**ABOUT THIS TASK**
Once the line holding "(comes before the" is found in the listing below, write it out and each later line exactly, up to and including the one holding "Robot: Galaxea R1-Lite".

**DATA SEGMENT**
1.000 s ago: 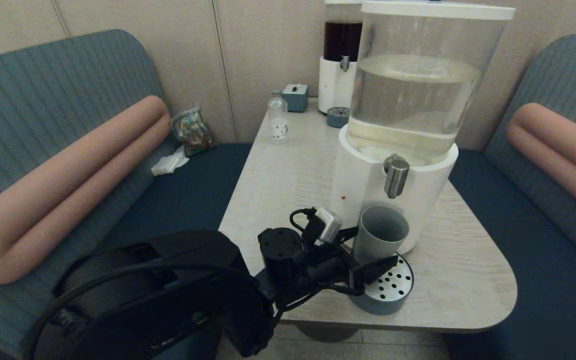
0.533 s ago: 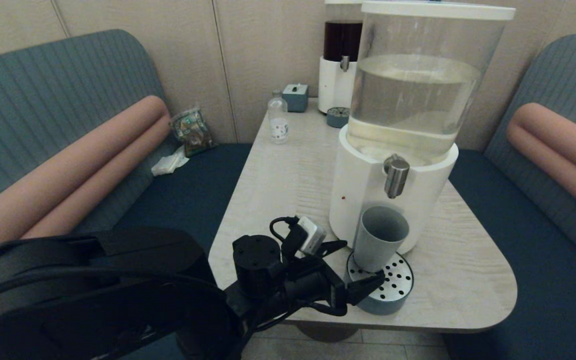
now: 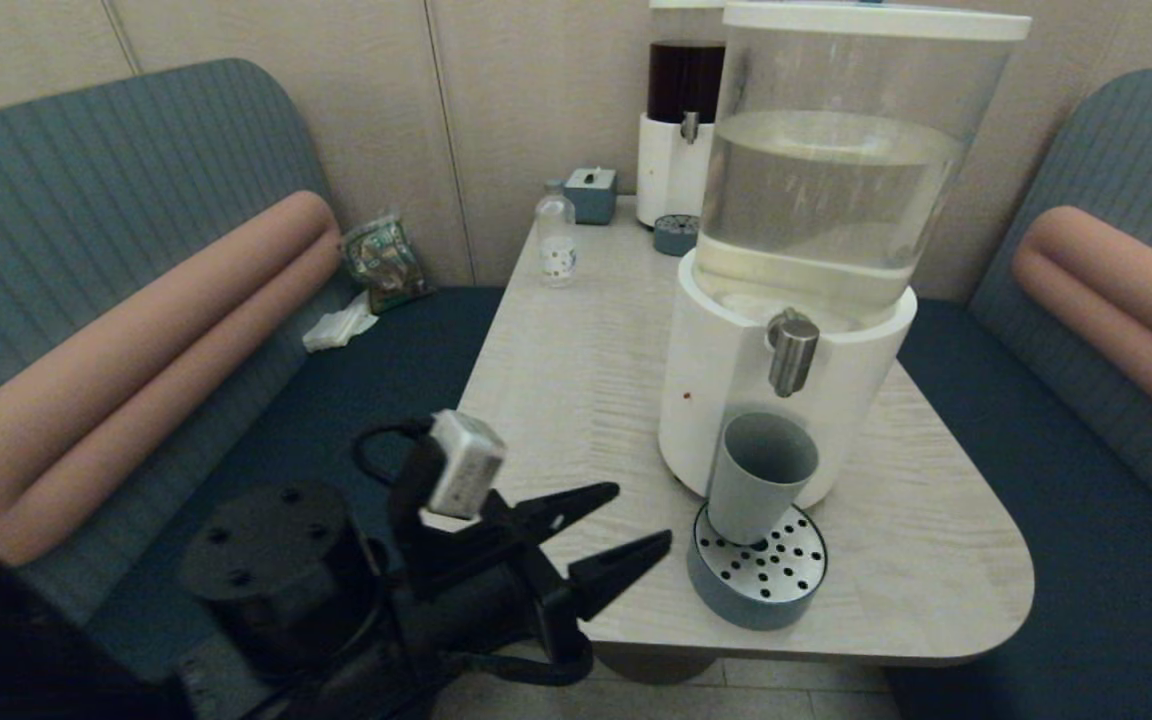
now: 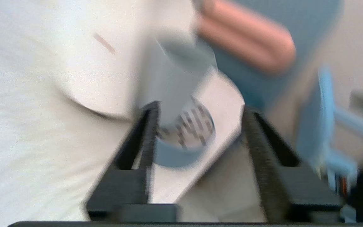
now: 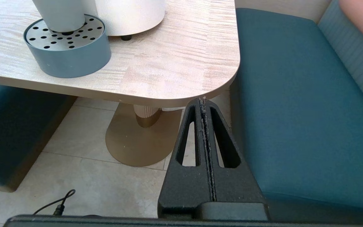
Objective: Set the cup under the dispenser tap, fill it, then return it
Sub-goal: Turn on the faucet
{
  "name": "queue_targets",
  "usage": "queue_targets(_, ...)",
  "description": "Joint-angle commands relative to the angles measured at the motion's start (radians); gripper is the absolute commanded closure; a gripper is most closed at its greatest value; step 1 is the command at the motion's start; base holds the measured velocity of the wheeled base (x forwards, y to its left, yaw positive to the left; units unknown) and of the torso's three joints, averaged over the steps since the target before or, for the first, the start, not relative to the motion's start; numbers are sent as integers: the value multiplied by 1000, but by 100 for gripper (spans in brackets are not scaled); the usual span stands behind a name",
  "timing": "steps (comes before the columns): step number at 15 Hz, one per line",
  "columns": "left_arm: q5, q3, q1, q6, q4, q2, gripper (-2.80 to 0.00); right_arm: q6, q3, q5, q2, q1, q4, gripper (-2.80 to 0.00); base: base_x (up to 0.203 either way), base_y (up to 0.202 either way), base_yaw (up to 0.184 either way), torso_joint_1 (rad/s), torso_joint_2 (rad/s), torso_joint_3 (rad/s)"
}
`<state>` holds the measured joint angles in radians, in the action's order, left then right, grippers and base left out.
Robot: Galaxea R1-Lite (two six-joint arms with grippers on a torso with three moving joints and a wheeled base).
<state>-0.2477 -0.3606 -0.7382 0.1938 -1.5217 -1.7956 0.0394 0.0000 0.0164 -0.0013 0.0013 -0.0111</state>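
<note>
Head: booth table (image 3: 586, 330) between blue benches; cup (image 3: 760, 478) upright on drip tray (image 3: 759, 575), directly under tap (image 3: 792, 352) (so it can catch the flow); left gripper (image 3: 626, 525) at cup's 9 o'clock, jaws spread, empty | Left wrist: cup (image 4: 173, 78) beyond open fingers (image 4: 146, 132) | Right wrist: right gripper (image 5: 204, 104) parked below table edge, jaws pressed together.
</note>
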Motion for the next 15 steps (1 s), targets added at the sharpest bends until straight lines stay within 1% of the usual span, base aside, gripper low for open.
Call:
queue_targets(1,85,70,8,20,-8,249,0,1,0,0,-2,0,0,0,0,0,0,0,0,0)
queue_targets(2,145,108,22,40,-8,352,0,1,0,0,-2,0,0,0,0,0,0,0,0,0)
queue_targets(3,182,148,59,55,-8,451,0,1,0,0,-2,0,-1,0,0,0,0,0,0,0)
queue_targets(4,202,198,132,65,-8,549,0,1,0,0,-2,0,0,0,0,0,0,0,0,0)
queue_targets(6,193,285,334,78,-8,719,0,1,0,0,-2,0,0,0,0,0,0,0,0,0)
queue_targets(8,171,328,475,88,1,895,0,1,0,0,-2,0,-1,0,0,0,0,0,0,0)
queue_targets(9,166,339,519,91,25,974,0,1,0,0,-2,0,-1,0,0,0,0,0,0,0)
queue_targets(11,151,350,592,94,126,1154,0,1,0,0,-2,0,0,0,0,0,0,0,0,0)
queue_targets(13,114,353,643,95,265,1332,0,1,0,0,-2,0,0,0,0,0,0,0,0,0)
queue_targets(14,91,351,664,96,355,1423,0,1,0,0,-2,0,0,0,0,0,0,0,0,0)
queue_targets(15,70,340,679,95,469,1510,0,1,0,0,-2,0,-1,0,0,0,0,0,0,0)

**EXPECTED OUTPUT**
  "timing": "steps (comes before the columns): step number at 15 Hz, one per line",
  "columns": "left_arm: q5, q3, q1, q6, q4, q2, gripper (-2.80 to 0.00); right_arm: q6, q3, q5, q2, q1, q4, gripper (-2.80 to 0.00); base: base_x (up to 0.203 either way), base_y (up to 0.202 either way), base_yaw (up to 0.184 either way), torso_joint_1 (rad/s), torso_joint_2 (rad/s), torso_joint_3 (rad/s)"
}
`<state>` holds the measured joint angles in radians, in the action's order, left then right, grippers and base left out.
Robot: Galaxea R1-Lite (two six-joint arms with grippers on a torso with three moving joints and a wheeled base).

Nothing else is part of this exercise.